4. Quad Zygoma Protocol: Four Zygomatic Implants Without Anterior Implants
In cases of extreme maxillary resorption (Cawood & Howell class VI) with no residual bone in the anterior zone, the Quad Zygoma protocol — 4 bilateral zygomatic implants with no conventional implants — represents the ultimate rescue solution. Described by Aparicio in 2010, it has been validated by several prospective series exceeding 5 years. A meta-analysis published in the Journal of Oral and Maxillofacial Surgery (2024) on 1,247 zygomatic implants (348 Quad Zygoma patients, mean follow-up 6.2 years) documents: implant survival 96.4%, prosthetic survival 98.1%, sinus complications (chronic sinusitis, oro-antral communication) 11.4% — the main complication to monitor and treat medically or surgically.
5. Specific Complications and Prevention
- Chronic sinusitis (8–14%): prevention by extended antibiotic prophylaxis (14 days), perioperative corticosteroids, daily saline nasal irrigation. Treatment: antifungals if fungal component, endoscopic sinus surgery (FESS) in refractory cases
- Oro-antral communication (1–3%): management by rotation flap or provisional obturator — most often closes spontaneously in 4–6 weeks if the sinus is healthy
- Orbital injury (< 0.5%): rare but serious complication — requires intraoperative CBCT or dynamic navigation for at-risk anatomies (narrow malar bone, low orbit)

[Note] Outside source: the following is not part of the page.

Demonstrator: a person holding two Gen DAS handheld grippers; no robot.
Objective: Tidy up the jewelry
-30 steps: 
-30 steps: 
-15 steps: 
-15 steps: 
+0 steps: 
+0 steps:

- Transient infraorbital paraesthesia (3–7%): spontaneous resolution within 4–12 weeks in 95% of cases
- Osseointegration failure (3.6% — 2024 meta-analysis): risk factors: smoking, uncontrolled diabetes, trans-sinus technique in infected sinus
6. Indications, Contraindications and Required Training
Zygomatic and pterygoid implants are advanced implant surgery procedures requiring specific training. The EAO (European Association for Osseointegration) and ITI recommend a minimum 2 to 3-day training programme on simulators and dry skulls, followed by a clinical mentoring phase (5 to 10 supervised cases) before independent practice. Absolute contraindications include: active maxillary sinusitis, zygomatic or orbital neoplasm, severe uncontrolled coagulation disorder. Relative contraindications: smoking > 20 cigarettes/day, diabetes HbA1c > 9%, local irradiation < 12 months. In Tunisia, several university centres (CHU Tunis, CHU Sfax, CHU Monastir) are progressively integrating these techniques into their advanced surgical offering.
Editorial note
This article is written for scientific and professional monitoring purposes. The studies cited are drawn from peer-reviewed publications. Infinity Aligner does not endorse the results of third-party studies and recommends that professionals consult the original publications for any clinical application.